### [How to complete this task]
Wherever the string "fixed" shows up in the records below, return that line.

Stored data entries:

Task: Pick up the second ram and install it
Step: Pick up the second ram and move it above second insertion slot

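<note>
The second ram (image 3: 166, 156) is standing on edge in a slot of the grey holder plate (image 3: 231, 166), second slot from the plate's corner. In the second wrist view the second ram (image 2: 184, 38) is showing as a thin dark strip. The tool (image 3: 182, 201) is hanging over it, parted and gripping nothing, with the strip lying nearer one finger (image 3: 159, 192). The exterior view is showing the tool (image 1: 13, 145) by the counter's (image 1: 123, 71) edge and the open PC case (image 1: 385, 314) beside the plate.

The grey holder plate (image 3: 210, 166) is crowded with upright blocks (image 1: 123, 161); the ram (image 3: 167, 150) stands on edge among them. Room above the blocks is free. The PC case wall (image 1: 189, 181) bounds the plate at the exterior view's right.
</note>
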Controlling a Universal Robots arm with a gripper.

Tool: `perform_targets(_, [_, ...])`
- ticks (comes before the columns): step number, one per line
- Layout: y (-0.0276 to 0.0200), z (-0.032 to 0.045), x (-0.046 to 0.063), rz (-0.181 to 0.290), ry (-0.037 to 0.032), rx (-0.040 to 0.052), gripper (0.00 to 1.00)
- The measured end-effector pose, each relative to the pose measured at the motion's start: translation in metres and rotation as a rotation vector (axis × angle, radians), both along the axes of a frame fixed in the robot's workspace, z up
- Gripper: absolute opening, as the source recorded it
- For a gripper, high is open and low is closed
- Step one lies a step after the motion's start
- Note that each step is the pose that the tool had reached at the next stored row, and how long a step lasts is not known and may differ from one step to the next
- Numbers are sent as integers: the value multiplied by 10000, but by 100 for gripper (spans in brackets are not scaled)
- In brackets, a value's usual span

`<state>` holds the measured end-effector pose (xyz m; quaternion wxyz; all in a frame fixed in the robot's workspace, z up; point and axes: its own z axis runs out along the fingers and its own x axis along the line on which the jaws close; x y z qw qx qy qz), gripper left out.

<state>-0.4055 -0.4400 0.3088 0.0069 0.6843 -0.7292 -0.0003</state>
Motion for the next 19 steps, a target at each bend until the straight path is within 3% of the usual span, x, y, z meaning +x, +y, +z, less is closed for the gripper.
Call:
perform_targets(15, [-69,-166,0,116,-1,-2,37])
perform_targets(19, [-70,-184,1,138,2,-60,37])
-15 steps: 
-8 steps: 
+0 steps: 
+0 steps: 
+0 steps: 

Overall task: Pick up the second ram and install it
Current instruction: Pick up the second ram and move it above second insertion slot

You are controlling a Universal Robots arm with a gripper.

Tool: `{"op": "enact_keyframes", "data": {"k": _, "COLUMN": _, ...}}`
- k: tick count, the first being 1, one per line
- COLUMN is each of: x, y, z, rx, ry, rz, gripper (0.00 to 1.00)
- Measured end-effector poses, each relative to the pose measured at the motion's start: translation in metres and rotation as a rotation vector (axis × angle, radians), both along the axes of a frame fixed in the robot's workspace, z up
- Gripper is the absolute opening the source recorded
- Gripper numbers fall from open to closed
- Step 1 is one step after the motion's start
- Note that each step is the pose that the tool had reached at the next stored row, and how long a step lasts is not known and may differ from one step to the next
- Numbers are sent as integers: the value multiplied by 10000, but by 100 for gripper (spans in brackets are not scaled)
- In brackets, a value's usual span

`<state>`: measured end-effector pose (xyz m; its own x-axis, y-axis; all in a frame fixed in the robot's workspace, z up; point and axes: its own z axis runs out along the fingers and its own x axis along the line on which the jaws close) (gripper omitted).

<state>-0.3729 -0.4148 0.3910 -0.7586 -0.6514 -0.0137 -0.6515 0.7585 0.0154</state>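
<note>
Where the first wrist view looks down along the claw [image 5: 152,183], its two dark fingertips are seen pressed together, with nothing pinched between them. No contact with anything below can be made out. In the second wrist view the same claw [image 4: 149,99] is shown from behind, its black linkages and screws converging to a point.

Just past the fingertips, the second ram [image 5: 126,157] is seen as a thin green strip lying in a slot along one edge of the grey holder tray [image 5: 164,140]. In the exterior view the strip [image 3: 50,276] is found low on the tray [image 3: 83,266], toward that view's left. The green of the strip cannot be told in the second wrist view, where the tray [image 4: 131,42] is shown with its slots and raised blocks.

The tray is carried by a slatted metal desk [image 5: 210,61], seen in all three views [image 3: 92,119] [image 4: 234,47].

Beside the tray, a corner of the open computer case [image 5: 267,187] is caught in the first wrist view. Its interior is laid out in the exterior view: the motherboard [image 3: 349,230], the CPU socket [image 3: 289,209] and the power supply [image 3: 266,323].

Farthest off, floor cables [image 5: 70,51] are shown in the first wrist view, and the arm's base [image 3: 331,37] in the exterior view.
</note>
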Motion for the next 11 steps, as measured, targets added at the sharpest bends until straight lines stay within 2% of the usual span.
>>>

### [Response area]
- The measured end-effector pose, each relative to the pose measured at the motion's start: translation in metres and rotation as a rotation vector (axis × angle, radians), both along the axes of a frame fixed in the robot's workspace, z up
`<state>` holds the measured end-effector pose (xyz m; quaternion wxyz; all in a frame fixed in the robot's workspace, z up; point and axes: its own z axis runs out along the fingers and its own x axis along the line on which the jaws close; x y z qw qx qy qz), gripper left out.
- Measured end-effector poses, each relative to the pose measured at the motion's start: translation in metres and rotation as a rotation vector (axis × angle, radians), both along the axes of a frame fixed in the robot's workspace, z up
`<state>`: measured end-effector pose (xyz m; its own x-axis, y-axis; all in a frame fixed in the robot's workspace, z up; point and axes: its own z axis runs out along the fingers and its own x axis along the line on which the jaws close) (gripper omitted).

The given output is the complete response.